What the exercise asks
Copy out every line of the data where the word "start" is found.

Data for this exercise
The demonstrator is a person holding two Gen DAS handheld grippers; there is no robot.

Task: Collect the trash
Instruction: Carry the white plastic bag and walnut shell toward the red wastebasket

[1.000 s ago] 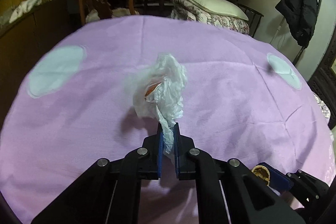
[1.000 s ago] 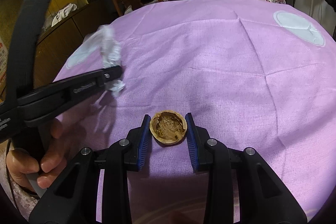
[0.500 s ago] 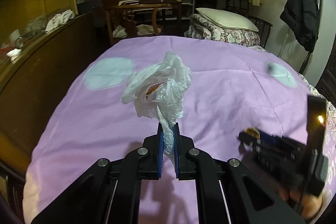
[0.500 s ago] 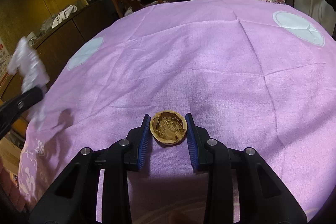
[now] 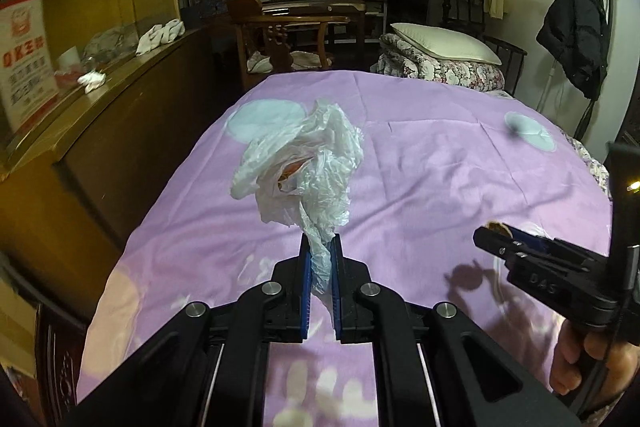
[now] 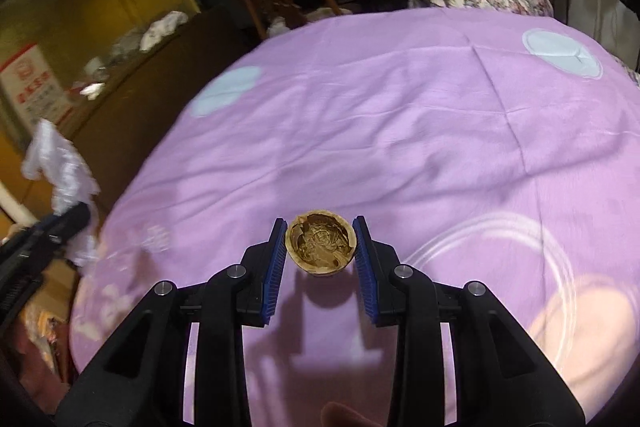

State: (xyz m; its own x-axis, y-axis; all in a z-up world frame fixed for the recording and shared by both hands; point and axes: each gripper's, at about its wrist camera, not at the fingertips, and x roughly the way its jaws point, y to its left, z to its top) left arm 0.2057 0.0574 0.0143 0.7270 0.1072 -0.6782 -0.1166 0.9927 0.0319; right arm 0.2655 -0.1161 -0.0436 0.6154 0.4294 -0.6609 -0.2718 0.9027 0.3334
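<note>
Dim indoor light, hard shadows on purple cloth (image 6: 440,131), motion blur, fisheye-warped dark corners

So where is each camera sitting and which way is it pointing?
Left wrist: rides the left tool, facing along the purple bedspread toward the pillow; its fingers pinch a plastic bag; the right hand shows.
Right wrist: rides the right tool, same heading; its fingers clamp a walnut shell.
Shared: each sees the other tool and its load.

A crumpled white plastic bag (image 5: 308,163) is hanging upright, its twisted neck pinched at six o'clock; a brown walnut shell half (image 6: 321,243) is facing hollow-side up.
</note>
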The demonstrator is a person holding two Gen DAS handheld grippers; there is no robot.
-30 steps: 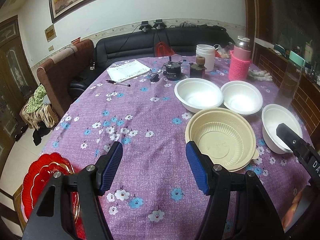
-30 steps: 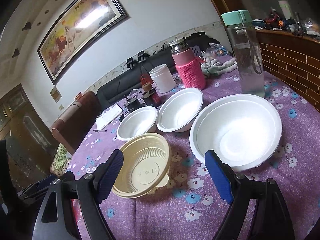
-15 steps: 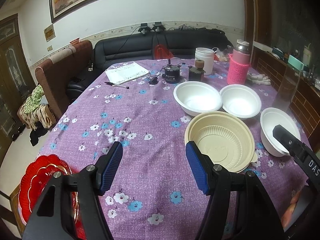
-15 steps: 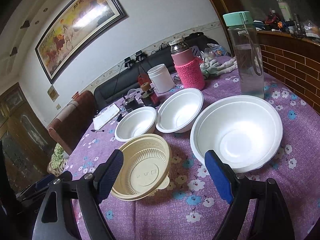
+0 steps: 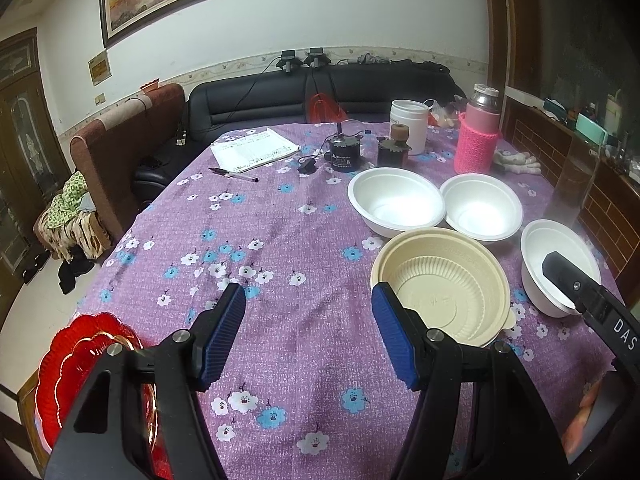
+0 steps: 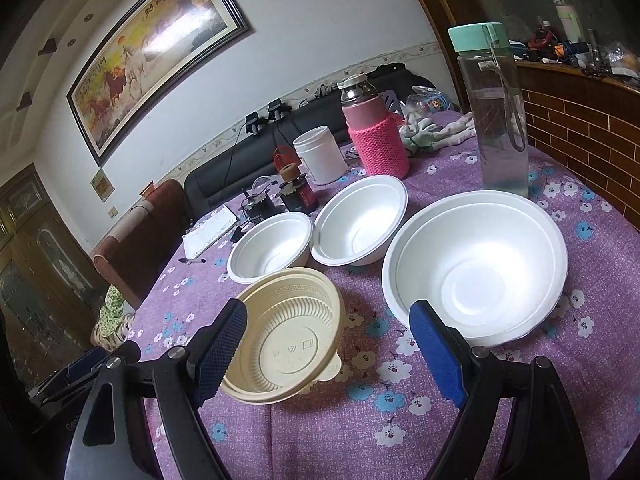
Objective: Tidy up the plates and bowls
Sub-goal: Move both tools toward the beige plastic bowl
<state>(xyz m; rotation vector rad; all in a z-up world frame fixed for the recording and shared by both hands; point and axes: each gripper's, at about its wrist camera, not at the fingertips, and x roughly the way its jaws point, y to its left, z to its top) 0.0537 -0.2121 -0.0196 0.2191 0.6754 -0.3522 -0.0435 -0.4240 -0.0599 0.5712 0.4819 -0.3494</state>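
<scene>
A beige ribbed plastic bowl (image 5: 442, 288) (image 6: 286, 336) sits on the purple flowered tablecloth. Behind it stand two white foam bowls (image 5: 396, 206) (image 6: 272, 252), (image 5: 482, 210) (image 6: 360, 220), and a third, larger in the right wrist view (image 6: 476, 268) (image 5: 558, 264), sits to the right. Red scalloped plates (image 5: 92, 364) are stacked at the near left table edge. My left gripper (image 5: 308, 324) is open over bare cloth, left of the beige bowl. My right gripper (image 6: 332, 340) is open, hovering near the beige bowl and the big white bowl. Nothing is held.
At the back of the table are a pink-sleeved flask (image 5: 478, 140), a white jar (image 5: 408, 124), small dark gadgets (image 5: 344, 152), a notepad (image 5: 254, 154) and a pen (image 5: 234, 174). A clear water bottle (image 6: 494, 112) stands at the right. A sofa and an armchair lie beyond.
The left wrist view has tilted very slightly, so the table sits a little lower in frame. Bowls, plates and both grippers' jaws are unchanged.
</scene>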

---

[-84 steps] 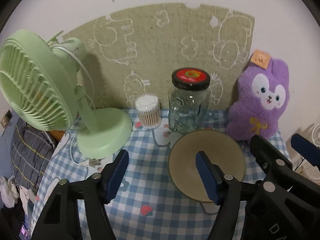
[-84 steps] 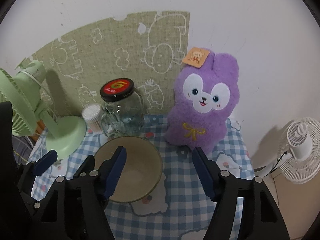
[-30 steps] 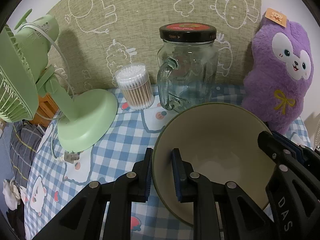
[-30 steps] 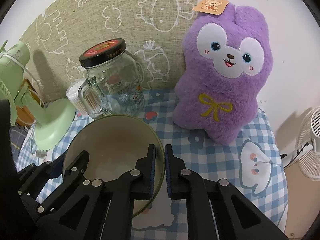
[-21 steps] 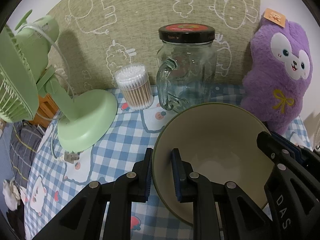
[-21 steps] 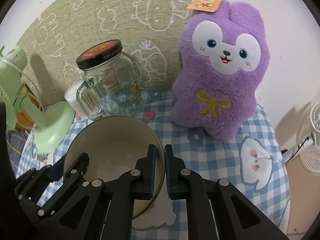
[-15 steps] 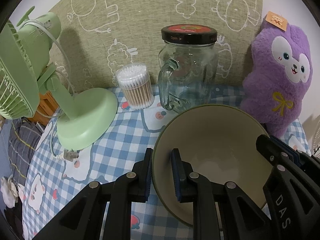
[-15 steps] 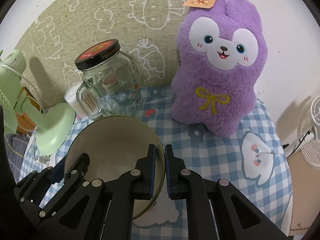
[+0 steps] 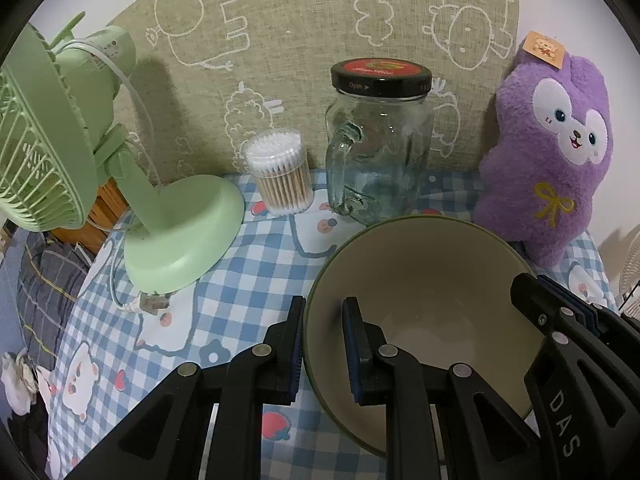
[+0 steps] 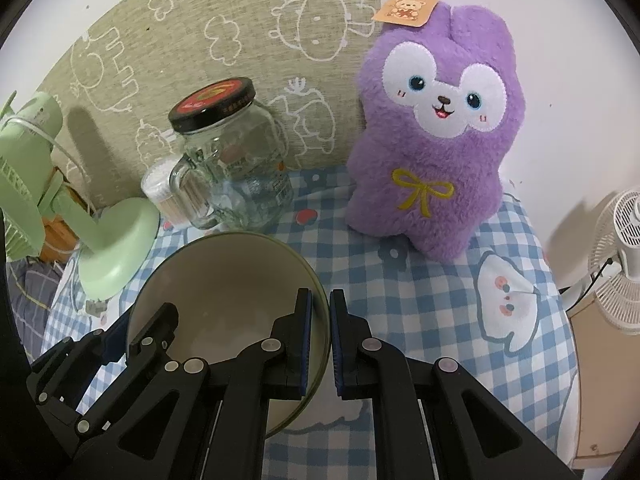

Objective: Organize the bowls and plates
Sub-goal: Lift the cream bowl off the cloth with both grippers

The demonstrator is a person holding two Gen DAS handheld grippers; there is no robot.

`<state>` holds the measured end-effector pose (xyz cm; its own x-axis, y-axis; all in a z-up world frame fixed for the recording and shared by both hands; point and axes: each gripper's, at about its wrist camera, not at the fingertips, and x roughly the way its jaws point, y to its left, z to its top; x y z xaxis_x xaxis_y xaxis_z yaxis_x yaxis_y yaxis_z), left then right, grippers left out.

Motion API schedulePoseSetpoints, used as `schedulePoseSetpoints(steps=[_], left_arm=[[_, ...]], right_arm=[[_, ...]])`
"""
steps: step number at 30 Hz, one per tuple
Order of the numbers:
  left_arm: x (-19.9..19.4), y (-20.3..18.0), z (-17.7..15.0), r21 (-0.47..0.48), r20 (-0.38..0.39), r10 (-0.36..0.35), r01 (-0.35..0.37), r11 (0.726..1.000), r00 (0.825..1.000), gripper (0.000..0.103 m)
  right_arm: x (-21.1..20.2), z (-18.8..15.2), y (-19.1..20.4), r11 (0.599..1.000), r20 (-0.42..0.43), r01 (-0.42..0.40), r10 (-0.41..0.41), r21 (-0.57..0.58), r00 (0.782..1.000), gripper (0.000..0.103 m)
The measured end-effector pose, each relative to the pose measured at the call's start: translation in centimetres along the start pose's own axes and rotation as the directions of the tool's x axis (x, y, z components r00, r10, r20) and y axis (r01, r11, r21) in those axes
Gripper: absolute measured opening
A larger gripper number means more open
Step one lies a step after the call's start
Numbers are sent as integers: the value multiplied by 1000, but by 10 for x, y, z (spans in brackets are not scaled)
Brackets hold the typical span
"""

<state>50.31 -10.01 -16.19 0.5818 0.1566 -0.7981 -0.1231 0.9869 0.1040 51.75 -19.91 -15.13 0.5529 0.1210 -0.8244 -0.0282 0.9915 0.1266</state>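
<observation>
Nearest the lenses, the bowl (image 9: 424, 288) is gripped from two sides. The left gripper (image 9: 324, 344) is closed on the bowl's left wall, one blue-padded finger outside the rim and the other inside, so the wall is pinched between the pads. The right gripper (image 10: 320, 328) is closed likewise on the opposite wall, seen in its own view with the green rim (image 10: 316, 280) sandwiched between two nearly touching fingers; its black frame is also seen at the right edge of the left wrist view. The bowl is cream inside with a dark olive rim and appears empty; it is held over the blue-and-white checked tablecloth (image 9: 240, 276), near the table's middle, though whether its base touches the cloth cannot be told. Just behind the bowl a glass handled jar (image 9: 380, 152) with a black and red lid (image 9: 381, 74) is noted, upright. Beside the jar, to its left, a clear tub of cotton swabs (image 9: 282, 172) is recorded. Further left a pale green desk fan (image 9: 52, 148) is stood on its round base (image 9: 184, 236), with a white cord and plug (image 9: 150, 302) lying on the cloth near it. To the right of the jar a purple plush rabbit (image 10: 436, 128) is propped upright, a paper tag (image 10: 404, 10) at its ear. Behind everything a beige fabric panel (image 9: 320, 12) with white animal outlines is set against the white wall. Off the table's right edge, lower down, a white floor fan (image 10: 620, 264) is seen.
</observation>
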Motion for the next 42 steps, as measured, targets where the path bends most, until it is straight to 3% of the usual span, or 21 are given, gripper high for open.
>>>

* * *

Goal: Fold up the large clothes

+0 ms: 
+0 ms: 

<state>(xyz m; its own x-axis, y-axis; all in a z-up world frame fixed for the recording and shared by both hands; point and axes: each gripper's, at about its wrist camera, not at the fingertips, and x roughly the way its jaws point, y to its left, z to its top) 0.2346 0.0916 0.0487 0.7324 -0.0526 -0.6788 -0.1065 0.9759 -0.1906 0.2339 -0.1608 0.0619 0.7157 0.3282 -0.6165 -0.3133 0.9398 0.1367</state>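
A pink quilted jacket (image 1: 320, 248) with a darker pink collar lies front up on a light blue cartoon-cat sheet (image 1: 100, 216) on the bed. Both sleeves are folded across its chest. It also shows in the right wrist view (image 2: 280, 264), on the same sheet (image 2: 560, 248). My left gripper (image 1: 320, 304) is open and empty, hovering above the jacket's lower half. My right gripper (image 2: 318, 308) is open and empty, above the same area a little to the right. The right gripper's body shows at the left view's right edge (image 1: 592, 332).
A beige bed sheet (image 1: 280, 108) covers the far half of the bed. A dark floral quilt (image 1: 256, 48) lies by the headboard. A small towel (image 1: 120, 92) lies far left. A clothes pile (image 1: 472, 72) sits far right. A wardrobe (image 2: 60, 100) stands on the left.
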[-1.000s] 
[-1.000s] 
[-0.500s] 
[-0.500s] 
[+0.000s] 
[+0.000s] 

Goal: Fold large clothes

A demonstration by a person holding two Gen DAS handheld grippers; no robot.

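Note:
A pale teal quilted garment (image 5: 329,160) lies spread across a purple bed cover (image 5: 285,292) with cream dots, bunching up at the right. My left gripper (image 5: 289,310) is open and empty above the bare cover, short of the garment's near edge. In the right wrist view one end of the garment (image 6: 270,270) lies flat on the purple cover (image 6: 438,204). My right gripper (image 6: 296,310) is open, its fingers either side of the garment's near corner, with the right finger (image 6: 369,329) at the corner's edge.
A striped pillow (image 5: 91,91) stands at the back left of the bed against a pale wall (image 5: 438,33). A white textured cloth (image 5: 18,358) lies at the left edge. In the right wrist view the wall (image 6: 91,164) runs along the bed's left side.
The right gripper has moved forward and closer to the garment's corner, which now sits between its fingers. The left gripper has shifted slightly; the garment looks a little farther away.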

Exercise solution
The measured end-effector pose, each relative to the pose measured at the call's start: translation in centimetres along the start pose's own axes and rotation as the directions of the tool's x axis (x, y, z components r00, r10, r20) and y axis (r01, r11, r21) in those axes
Step one lies a step after the call's start

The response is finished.